WHEREAS, the Company is registered as an open-end management investment
company under the Investment Company Act of 1940, as amended (the "1940 Act"),
consisting of several series of shares, each having its own investment policies;
and
WHEREAS, the Company desires to retain the Adviser to furnish investment
advisory and management services to a fund of the Company, subject to the
control of the Company's Board of Directors (the "Board" or the "Directors"),
and the Adviser is willing to so furnish such services;
NOW, THEREFORE, in consideration of the premises and mutual covenants
herein contained, and intending to be bound, it is agreed between the parties
hereto as follows:
1. Appointment. The Company hereby appoints the Adviser to act as the Adviser to
the Epoch U.S. Large Cap Equity Fund series of the Company (the "Fund") for the
period and on the terms set forth in this Agreement. The Adviser accepts such
appointment and agrees to furnish the services herein set forth, for the
compensation herein provided.
2. Duties of the Adviser. The Company employs the Adviser to manage the
investments and reinvestment of the assets of the Fund, and to continuously
review, supervise, and administer the investment program of the Fund, to
determine in its discretion the securities to be purchased or sold, to provide
the Company and Commonwealth Shareholder Services, Inc. (the "Administrator")

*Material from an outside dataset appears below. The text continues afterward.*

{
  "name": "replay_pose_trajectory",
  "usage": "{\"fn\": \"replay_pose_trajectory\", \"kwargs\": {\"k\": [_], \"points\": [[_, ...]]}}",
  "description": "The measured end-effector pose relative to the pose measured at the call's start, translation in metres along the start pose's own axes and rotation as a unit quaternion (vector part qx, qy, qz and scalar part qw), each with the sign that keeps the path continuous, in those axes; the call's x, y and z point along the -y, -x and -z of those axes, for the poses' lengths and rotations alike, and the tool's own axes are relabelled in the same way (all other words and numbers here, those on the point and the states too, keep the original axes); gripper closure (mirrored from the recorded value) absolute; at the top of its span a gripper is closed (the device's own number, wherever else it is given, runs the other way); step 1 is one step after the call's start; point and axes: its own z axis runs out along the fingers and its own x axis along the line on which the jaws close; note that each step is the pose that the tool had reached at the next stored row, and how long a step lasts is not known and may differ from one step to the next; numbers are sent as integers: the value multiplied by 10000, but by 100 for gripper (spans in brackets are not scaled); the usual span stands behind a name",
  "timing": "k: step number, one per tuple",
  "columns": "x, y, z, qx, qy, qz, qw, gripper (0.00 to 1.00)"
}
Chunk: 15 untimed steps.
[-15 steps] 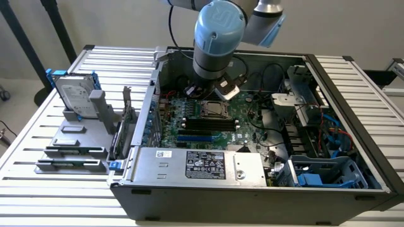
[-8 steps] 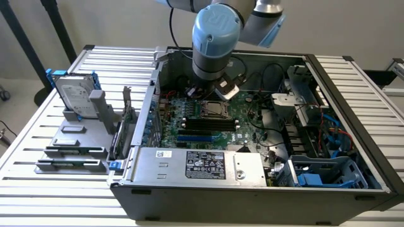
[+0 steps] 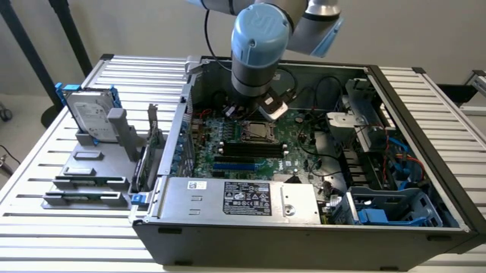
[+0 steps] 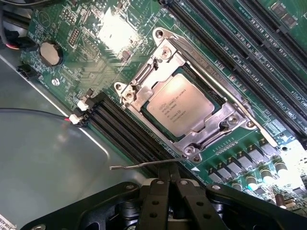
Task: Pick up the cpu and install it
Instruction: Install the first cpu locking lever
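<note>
While I look across from my station, the slatted table point(image 3: 68, 244) carries the open computer case point(image 3: 288, 250), which lies with its interior facing up. My arm point(image 3: 260, 45) reaches down into it from above. Inside spreads the green motherboard point(image 4: 96, 76), with a silver power supply point(image 3: 197, 199) at the case's near edge and a blue bay point(image 3: 395, 202) toward the exterior view's right.

Beside the case, on the exterior view's left, I have a grey holder point(image 3: 106, 168). A hard drive point(image 3: 93, 116) stands upright in its blue frame there, and two memory sticks point(image 3: 90, 181) sit in slotted supports at the near end.

My end effector point(image 4: 169, 168) is clenched, its tips together just beside the socket. Banks of black memory slots point(image 4: 240, 52) flank the socket on two opposite sides. The metal socket frame point(image 4: 144, 93) surrounds the cpu point(image 4: 180, 105), its metal arms reaching over the chip's edges. The cpu lies flat in the socket, its printed silver top exposed.

One long lever point(image 4: 225, 91) runs along a side of the frame. A second, bent lever point(image 4: 139, 166) sticks out past the frame, right at my tips; I cannot tell whether they touch it. Smallest is the round battery point(image 4: 50, 53) on the board.
</note>
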Motion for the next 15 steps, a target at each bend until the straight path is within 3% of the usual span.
{"fn": "replay_pose_trajectory", "kwargs": {"k": [4, 15], "points": [[2, -2, -1, 40, 39, 8, 10000, 89], [17, -20, -33, 72, 58, 49, 9999, 89]]}}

with records concerning the Adviser's activities which the Company is required
to maintain, and to render regular reports to the Company's Officers and Board
and to the Administrator concerning the Adviser's discharge of the foregoing
responsibilities.
The Adviser shall discharge the foregoing responsibilities subject to the
control of the Company's Board and in compliance with such policies as the Board
may from time to time establish, and in compliance with the objectives,
policies, and limitations for the Fund as set forth in its prospectus and
Statement of Additional Information, as amended from time to time, and
applicable laws and regulations.
The Company will instruct each of its agents and contractors to cooperate
with the Adviser in the conduct of the business of the Fund.

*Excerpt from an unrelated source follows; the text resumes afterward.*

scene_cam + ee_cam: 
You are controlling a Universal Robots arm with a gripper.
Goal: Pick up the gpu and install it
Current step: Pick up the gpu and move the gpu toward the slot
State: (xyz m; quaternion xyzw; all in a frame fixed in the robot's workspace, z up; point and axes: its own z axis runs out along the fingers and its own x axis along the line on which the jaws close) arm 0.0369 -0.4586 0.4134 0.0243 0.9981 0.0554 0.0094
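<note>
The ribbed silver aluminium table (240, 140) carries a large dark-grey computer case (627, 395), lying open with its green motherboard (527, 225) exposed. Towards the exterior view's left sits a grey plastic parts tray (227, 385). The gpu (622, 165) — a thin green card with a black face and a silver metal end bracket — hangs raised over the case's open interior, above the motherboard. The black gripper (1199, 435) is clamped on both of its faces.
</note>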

The Adviser accepts such employment and agrees, at its own expense, to
render the services and to provide the office space, furnishings, and equipment
and the personnel required by it to perform the services on the terms and for
the compensation provided herein.
3. Sub-Advisers. It is understood that the Adviser may from time to time employ
or associate itself with such person or persons as the Adviser may believe to be
particularly fitted to assist in the performance of this Agreement; provided,
however, that the compensation of such person or persons shall be paid by the
Adviser and that the Adviser shall be as fully responsible to the Company for
the acts and omissions of any sub-adviser as it is for its own acts and
omissions. Without limiting the generality or the foregoing, it is agreed that
investment advisory services to the Fund may be provided by a sub-adviser
acceptable to the Company and the Adviser and approved in accordance with the
provisions of the 1940 Act. In the event that any sub-adviser appointed
hereunder is terminated, the Adviser may provide investment advisory services
pursuant to this Agreement to the Fund without further shareholder approval.

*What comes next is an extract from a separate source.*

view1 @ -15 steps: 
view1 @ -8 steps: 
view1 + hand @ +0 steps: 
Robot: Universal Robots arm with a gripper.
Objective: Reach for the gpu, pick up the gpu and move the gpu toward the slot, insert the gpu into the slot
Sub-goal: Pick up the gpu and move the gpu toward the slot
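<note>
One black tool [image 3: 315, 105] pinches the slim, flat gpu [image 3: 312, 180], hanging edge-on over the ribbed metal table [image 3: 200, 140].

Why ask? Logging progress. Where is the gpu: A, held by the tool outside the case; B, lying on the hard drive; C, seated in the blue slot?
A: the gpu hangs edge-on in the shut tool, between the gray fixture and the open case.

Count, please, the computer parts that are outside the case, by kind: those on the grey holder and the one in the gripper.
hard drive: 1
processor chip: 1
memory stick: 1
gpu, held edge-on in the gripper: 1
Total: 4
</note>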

4. Fund Transactions. The Adviser is authorized to select the brokers and
dealers that will execute the purchases and sales of Fund securities for the
Fund and is directed to use its best efforts to obtain the best price and
execution for the Fund's transactions in accordance with the policies of the
Company and Adviser as set forth from time to time in the Fund's prospectus and
Statement of Additional Information. The Adviser will promptly communicate to
the Company and to the Administrator such information relating to Fund
transactions as they may reasonably request. The Company understands and agrees
that the Adviser may, from time to time, aggregate orders for the purchase or
sale of identical securities on behalf of its clients, including the Fund.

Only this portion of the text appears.